I like ‘Indian Food’
There is no such thing as a Indian Cuisine. Indian cuisine is an umbrella term used by Western Food Critics and common people to describe cuisine from different communities and reflects a 5,000-year history of various groups and cultures interacting with the subcontinent. This interaction led to diversity of flavours and regional cuisines found in modern-day India. Later, Mughal, British and Portuguese influence added to the already diverse cuisine. Indian cuisine can be split into States >> Communities >> Vegetarian & Non-vegetarian.
All Indian Food is Spicy
Yes, Indians do love spices and we did introduce the world to them, but no not all Indian food is spicy. Compared to Western and European cuisine, almost every state has it own distinct flavor and use of spices varies across states.
Gujarati cuisine is known for its liberal usage of jaggery and has a sweet touch. Kashmiri dishes also incorporates sweet dishes in its menu. Majority of the South Indian dishes except Andhra dishes are less spicier.
All Indians are Vegetarians
Well, that is far from truth. 2/3rd of Indians classify themselves as daily meat eaters. A commonly misunderstood fact is that Hindus do not eat meat. Fact is a large number of Hindus relish eating all types of meat except Beef. Beef is savored by Muslim and Christians. Some of the well known Chicken dishes like Chicken Tandoori, Butter chicken came from the North India and are relished by meat eating Hindus. West Bengal is another meat eating region, which is known for its sea-food and meat-eating Brahmins.

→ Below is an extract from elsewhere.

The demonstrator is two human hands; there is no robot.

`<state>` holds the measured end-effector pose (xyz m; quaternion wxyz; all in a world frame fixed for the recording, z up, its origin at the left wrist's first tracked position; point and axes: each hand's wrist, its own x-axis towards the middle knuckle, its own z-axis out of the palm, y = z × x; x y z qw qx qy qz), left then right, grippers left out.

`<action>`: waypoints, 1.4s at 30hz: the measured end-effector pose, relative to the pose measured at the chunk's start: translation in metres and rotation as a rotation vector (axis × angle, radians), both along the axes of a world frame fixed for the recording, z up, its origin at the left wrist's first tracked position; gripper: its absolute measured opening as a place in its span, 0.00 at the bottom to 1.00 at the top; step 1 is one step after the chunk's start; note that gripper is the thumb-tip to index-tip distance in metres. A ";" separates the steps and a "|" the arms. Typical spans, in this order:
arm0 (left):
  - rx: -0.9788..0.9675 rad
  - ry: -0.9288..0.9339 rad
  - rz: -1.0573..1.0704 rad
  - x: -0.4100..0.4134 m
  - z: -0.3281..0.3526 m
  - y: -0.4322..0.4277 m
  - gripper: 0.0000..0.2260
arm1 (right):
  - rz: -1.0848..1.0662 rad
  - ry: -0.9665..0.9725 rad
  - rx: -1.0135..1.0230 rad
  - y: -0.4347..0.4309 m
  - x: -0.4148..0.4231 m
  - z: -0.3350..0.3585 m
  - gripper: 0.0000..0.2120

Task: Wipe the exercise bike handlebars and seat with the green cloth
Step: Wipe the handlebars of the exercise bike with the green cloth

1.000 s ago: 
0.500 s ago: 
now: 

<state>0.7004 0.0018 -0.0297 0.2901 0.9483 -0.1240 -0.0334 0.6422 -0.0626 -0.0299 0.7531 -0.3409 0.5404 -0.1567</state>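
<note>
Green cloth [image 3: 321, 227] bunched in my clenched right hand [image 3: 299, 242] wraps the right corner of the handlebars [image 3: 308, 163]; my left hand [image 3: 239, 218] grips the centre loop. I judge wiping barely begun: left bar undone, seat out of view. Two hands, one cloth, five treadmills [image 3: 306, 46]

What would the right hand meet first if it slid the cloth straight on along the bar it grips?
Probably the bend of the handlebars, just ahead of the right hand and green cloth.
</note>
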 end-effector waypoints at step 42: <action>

Indian food is all about CURRY
Curry is something that was again made popular by British-South Asian ethnic groups. While Curry abroad may refer to a thick and spicy gravy dish, India takes a different meaning altogether. In South India, Curry may refer to a vegetable side-dish that is often served with rice.These are generally fried vegetables without the gravy. Curry, in TamilNadu, South India actually means meat – either as a gravy or as a fried dish. Origins of British curry come from the Tamil word for Kari.In North India and other popular forms of Indian cooking, the word curry is not as popularly used. Sabji or Masala are common terms for gravy dishes in Indian cuisine.

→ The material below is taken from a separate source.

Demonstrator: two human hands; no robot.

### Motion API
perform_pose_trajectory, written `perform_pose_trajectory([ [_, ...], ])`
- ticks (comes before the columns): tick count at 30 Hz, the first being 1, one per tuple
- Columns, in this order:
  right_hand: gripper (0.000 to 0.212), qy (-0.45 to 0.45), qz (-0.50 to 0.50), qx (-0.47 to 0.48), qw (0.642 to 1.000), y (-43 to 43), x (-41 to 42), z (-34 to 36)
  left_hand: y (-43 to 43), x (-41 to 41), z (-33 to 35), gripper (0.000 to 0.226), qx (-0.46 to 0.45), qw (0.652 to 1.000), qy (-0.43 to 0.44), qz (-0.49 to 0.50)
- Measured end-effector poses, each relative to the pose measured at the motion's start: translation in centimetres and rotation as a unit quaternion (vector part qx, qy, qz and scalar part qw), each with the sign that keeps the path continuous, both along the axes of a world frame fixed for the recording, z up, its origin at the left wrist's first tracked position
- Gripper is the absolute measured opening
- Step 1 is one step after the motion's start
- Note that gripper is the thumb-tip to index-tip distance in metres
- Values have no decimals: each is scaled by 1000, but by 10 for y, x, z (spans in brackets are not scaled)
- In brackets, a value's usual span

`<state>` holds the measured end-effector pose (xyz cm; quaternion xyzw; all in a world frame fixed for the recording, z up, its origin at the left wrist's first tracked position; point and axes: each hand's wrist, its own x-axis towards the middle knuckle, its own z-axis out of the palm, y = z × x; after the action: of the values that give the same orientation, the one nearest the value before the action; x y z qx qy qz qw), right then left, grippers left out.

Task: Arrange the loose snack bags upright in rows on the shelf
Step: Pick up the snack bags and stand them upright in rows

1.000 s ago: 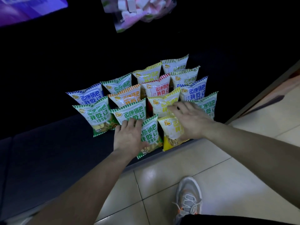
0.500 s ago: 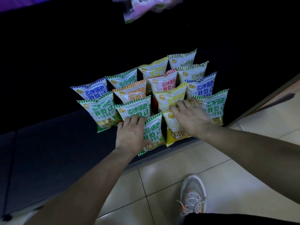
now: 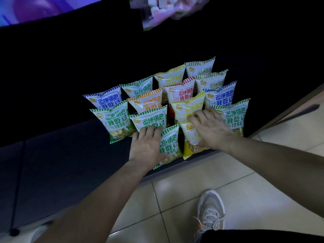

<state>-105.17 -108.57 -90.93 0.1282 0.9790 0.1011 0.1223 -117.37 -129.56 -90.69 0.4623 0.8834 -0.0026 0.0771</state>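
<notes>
Several snack bags stand upright in rows on the dark bottom shelf (image 3: 66,155), in green, blue, orange, red and yellow. My left hand (image 3: 147,146) grips the left top edge of the front green bag (image 3: 169,146), its fingertips touching the green bag behind (image 3: 150,120). My right hand (image 3: 208,128) lies over the top of the front yellow bag (image 3: 190,144). Its spread fingers rest against the yellow bag behind (image 3: 185,107). A green bag (image 3: 234,118) stands at the far right of the second row.
A clear bag of pink and white sweets (image 3: 166,11) hangs above. A purple panel (image 3: 35,9) glows at top left. The shelf's right frame (image 3: 289,109) runs diagonally. My grey shoe (image 3: 208,213) stands on the pale tiled floor (image 3: 184,181) below the shelf edge.
Both hands stay on the front two bags. My right hand has drawn slightly left, and the far right green bag now shows in full.
</notes>
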Motion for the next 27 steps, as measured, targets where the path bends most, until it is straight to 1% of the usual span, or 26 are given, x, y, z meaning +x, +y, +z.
perform_pose_trajectory([
  [3,116,-12,-16,-10,1000,-1,3,1,-3,-3,5,98,5,1000,-15,1],
  [6,126,-17,-26,-26,999,-4,5,7,-8,-12,14,93,41,999,-33,16],
  [7,125,-12,-32,-36,999,-5,4,11,-9,-16,18,90,56,997,-39,23],
  [9,111,25,-57,-76,995,-8,1,21,-11,-26,25,83,83,995,-43,37],
  [12,81,120,-104,-150,976,-5,-15,37,-7,-45,32,74,105,993,-27,57],
  [14,70,144,-107,-155,972,8,-33,46,0,-58,36,70,99,993,-16,67],
  [15,69,133,-105,-153,974,15,-41,50,5,-65,36,70,91,993,-14,70],
  [17,77,75,-112,-163,977,26,-57,51,14,-76,34,72,66,994,-28,77],
  [19,87,6,-142,-180,973,44,-78,40,34,-94,19,75,33,994,-66,83],
  [21,90,-30,-141,-180,973,43,-81,37,38,-94,17,78,7,993,-90,82],
  [23,92,-34,-138,-169,975,41,-86,34,41,-95,17,80,-10,992,-98,81],
  [27,88,-33,-129,-161,978,36,-88,35,42,-94,22,79,-19,995,-76,69],
])
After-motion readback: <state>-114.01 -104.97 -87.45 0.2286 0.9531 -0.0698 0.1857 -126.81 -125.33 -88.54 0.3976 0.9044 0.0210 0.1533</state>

Indian food is rich and diet-busting
Well that depends entirely on choices you make. Just as nobody can force you to eat more chocolate than you want, so should you not feel forced to eat a second helping of delicious Gajar Ka Halwa, Malpua or Jalebi! Given how tempting they are though, this may be easier said than done!
Those were the 5-food myths related to Indian food, that now stand BUSTED!